▶ **WHAT TO PRODUCE**: Below are records; copy every line among them that contains the word "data".

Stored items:
* * * * * * *

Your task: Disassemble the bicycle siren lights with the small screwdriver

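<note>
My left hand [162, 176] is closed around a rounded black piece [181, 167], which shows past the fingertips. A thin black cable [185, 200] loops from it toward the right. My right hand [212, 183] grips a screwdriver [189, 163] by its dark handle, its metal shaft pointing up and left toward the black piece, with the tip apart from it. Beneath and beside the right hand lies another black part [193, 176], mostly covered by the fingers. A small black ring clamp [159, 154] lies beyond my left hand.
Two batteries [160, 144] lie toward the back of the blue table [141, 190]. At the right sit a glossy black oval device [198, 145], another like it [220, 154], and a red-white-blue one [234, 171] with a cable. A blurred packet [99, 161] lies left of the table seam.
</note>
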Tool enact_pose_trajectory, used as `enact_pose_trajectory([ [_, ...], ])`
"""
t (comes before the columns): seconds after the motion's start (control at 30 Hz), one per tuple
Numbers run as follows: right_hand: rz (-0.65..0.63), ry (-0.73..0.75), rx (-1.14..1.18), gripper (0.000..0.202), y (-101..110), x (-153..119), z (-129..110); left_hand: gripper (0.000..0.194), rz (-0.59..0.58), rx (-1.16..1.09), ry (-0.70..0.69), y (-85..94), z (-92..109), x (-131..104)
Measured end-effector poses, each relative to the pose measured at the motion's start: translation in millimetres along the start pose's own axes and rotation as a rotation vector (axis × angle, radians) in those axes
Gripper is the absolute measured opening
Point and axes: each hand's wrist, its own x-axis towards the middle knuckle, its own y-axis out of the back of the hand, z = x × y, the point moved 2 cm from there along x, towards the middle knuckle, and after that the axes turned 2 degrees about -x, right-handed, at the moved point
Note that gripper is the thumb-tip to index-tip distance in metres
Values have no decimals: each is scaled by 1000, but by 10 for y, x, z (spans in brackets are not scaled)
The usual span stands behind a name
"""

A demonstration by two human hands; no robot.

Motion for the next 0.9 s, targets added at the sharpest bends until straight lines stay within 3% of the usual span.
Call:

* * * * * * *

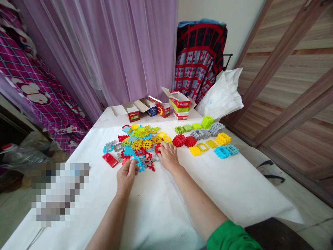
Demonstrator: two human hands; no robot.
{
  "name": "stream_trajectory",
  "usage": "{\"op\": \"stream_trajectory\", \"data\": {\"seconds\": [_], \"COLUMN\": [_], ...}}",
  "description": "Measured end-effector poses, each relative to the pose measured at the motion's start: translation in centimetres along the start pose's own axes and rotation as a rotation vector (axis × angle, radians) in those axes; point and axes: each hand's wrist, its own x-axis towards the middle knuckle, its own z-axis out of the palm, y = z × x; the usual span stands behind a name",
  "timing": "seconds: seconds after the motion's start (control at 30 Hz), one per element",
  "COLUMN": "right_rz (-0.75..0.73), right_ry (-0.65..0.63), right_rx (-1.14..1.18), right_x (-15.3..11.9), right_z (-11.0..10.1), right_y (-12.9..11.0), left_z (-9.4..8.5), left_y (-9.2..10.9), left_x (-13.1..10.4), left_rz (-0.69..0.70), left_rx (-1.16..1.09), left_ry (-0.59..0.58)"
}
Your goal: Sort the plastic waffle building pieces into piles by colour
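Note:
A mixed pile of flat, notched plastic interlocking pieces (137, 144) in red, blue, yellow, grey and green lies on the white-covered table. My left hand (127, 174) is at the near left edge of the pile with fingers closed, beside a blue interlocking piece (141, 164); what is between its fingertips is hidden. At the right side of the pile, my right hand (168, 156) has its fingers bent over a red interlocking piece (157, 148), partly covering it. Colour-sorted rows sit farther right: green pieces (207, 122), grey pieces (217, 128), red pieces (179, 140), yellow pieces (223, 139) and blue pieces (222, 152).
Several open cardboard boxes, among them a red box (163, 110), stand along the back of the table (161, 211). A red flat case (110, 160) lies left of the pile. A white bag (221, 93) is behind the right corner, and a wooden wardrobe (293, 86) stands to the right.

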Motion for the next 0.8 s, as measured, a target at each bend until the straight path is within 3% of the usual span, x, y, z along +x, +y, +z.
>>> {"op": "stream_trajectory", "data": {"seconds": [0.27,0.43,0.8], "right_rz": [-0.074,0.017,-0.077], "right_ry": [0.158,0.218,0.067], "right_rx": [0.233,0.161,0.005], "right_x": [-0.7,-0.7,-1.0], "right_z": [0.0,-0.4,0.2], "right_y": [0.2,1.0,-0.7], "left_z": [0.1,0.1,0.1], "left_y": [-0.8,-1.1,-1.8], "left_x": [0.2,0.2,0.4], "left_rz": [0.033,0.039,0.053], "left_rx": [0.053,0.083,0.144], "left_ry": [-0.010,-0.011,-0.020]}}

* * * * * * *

▶ **RESPONSE AREA**:
  "usage": "{\"op\": \"stream_trajectory\", \"data\": {\"seconds\": [_], \"COLUMN\": [_], ...}}",
>>> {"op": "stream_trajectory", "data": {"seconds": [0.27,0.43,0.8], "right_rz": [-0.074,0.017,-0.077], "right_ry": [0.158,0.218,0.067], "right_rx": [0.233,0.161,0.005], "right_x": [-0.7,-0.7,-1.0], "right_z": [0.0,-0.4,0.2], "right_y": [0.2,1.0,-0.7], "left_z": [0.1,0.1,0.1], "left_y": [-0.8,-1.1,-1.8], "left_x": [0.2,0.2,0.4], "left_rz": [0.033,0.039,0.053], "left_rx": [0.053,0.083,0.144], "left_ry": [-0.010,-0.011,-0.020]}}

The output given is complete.